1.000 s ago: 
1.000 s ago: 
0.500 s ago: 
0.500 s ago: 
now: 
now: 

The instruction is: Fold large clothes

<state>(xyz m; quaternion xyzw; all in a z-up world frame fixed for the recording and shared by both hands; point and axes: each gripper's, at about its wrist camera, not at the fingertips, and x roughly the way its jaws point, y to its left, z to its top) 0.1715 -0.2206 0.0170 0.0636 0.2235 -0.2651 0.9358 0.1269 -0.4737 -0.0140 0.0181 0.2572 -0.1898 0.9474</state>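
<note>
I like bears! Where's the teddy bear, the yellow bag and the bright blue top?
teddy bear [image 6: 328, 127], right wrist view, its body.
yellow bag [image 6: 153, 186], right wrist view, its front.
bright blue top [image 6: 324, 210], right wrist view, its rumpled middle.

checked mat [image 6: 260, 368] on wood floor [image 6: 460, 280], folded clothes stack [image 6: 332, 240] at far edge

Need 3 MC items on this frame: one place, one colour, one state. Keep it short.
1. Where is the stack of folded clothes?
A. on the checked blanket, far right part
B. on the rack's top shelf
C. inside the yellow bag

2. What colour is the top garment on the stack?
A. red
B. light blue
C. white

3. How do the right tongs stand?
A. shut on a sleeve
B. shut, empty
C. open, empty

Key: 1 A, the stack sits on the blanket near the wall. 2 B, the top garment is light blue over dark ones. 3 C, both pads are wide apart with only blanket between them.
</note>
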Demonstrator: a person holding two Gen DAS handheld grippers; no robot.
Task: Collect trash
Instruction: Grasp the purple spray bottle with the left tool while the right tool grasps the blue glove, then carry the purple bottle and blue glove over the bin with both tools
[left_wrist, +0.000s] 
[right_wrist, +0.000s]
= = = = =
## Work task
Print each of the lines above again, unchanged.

## Result
1.000 s ago: 
1.000 s ago: 
0.500 s ago: 
0.500 s ago: 
now: 
now: 

The instruction is: Fold large clothes

<state>(xyz m; quaternion xyzw; all in a z-up world frame fixed for the recording and shared by both hands; point and axes: each gripper's, at about its wrist camera, not at the fingertips, and x roughly the way its jaws point, y to its left, z to its top) 0.1715 -0.2206 0.0170 0.0636 0.2235 -0.2651 0.9358 0.1269 -0.4737 -0.0140 0.0181 0.2572 -0.1898 0.9474</state>
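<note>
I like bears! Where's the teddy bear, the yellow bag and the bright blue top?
teddy bear [image 6: 328, 127], right wrist view, its body.
yellow bag [image 6: 153, 186], right wrist view, its front.
bright blue top [image 6: 324, 210], right wrist view, its rumpled middle.

checked mat [image 6: 260, 368] on wood floor [image 6: 460, 280], folded clothes stack [image 6: 332, 240] at far edge

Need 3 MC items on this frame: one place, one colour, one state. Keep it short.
1. Where is the stack of folded clothes?
A. on the checked blanket, far right part
B. on the rack's top shelf
C. inside the yellow bag

2. What colour is the top garment on the stack?
A. red
B. light blue
C. white

3. How do the right tongs stand?
A. shut on a sleeve
B. shut, empty
C. open, empty

Key: 1 A, the stack sits on the blanket near the wall. 2 B, the top garment is light blue over dark ones. 3 C, both pads are wide apart with only blanket between them.
</note>
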Demonstrator: a person holding two Gen DAS handheld grippers; no robot.
Task: Collect trash
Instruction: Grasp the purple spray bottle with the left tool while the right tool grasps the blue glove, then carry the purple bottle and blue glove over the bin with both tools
[left_wrist, +0.000s] 
[right_wrist, +0.000s]

No further answer is expected.